Mudanças na área tributária vão afetar as empresas em 2016

Mudanças na área tributária vão afetar as empresas em 2016

Ano começa com aumento de ICMS e deve apresentar várias modificações na burocracia tributária, afetando empresas de todos os portes

O ano que passou não foi fácil para as empresas brasileiras, mas ao que tudo indica, 2016 também deve ser um período crítico na área fiscal e tributária. “Além das discussões sobre aumentos e criações de novos tributos, 2016 será um ano com várias modificações na burocracia tributária que de alguma forma afetarão praticamente todas as empresas”, avalia Marcelo Ferreira, supervisor tributário da Easy-Way do Brasil, uma das maiores desenvolvedoras de sistemas tributários, fiscais e contábeis do país.

Em janeiro, entraram em vigor aumentos no ICMS em 20 estados mais o Distrito Federal. Apenas Pará, Mato Grosso, Roraima, Acre, Santa Catarina e Espírito Santo não aumentaram a alíquota do tributo. Mudanças na forma de cobrança do imposto também estão afetando fortemente as empresas de vendas online.

Uma nova obrigação acessória deve ser o foco de atenção em maio para as instituições financeiras fiscalizadas pelo Banco Central e pela Comissão de Valores Mobiliários. A e-Financeira terá que ser entregue até o último dia útil de maio, informando movimentações superiores a R$ 2 mil de pessoas físicas e R$ 6 mil de pessoas jurídicas.

Ainda em maio, todas as pessoas jurídicas optantes pela tributação com base no Lucro Real e as empresas tributadas com base no Lucro Presumido, que distribuíram lucros acima do previsto, devem entregar a Escrituração Contábil Digital – ECD até o último dia útil do mês. Já a entrega da Escrituração Contábil Fiscal – ECF terá que ser realizada até o último dia útil de junho. No ano passado, esses prazos haviam sido prorrogados pela Receita Federal, mas, em 2016, o Fisco retomou os prazos originais para a apresentação dessas obrigações.
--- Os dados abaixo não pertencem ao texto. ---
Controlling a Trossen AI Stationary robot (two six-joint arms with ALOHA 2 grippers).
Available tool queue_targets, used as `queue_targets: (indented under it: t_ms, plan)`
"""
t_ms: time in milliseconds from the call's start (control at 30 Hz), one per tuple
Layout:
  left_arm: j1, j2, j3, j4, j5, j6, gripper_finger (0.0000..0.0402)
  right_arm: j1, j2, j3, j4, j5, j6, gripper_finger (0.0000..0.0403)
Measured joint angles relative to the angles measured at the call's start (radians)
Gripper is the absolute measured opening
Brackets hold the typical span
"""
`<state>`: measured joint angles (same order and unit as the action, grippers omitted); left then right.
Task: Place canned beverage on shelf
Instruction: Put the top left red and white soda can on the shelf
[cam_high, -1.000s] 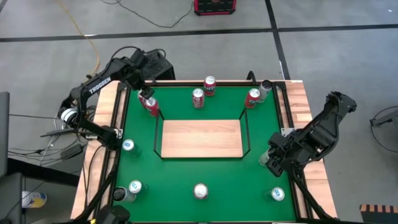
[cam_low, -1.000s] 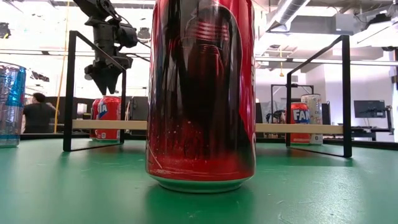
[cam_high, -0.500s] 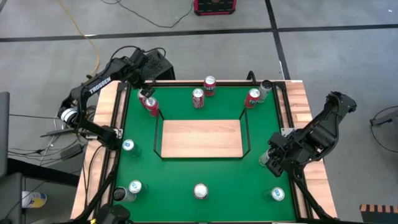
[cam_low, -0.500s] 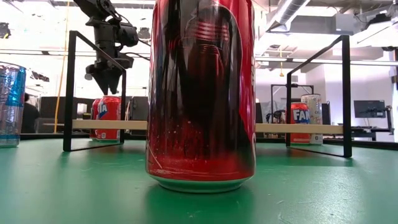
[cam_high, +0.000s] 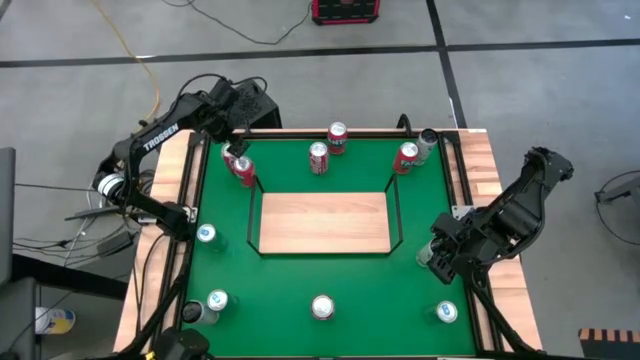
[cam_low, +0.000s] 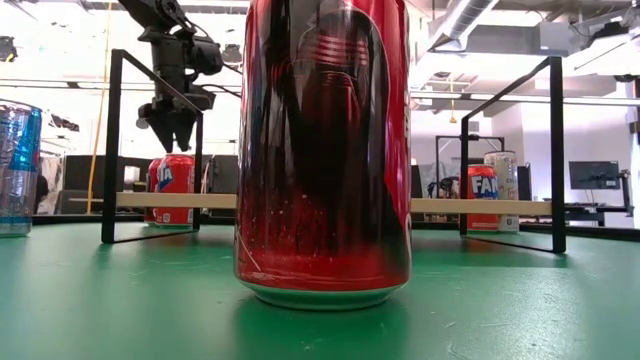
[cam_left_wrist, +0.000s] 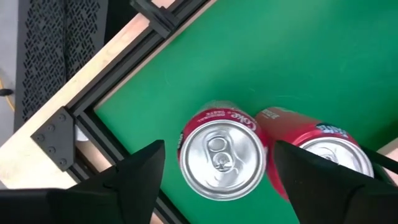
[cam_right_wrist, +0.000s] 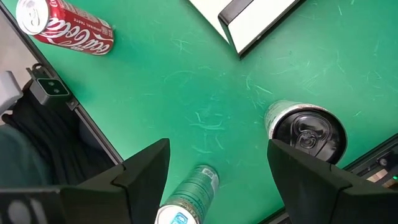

Em setembro é a vez da estreia do eSocial para empregadores que tiveram faturamento acima de R$ 78 milhões em 2014. Essas pessoas jurídicas terão que começar a informar dados relativos a seus colaboradores por meio do novo Sped Social, que começa a vigorar para as demais empresas a partir de janeiro de 2017. Quando implantado completamente, o eSocial deve possibilitar a extinção de algumas das principais obrigações acessórias que hoje precisam ser apresentadas pelos contribuintes como CAGED, RAIS e GFIP.

Ao longo de 2016 também deve ser debatida no Congresso a reforma do PIS/PASEP, apresentada recentemente pelo Ministério da Fazenda e que irá afetar empresas de todos os portes. O projeto do Governo busca simplificar a cobrança do tributo e reduzir as discussões na justiça sobre o assunto, mas preocupa especialmente o setor de serviços que será obrigado a migrar para o regime de não-cumulatividade, que possui uma alíquota maior do que a praticada atualmente neste segmento.

A recriação da CPMF, dentro do programa de ajuste fiscal do Governo Federal, é outro assunto que preocupa o empresariado e que deve ser discutido pelo Congresso em 2016. A expectativa do Governo é votar o imposto até maio para que comece a ser cobrado em setembro.

Essas são só algumas das mudanças que já estão definidas para este ano, sem contar várias outras que devem ser anunciadas ao longo de 2016. “Isso mostra que está cada vez mais difícil para as empresas conseguirem acompanhar o ritmo de alterações na burocracia tributária sozinhas. Este deve ser um ano no qual veremos uma forte automatização da área fiscal das companhias para conseguirem se manter competitivas frente à concorrência”, avalia o supervisor tributário da Easy-Way do Brasil.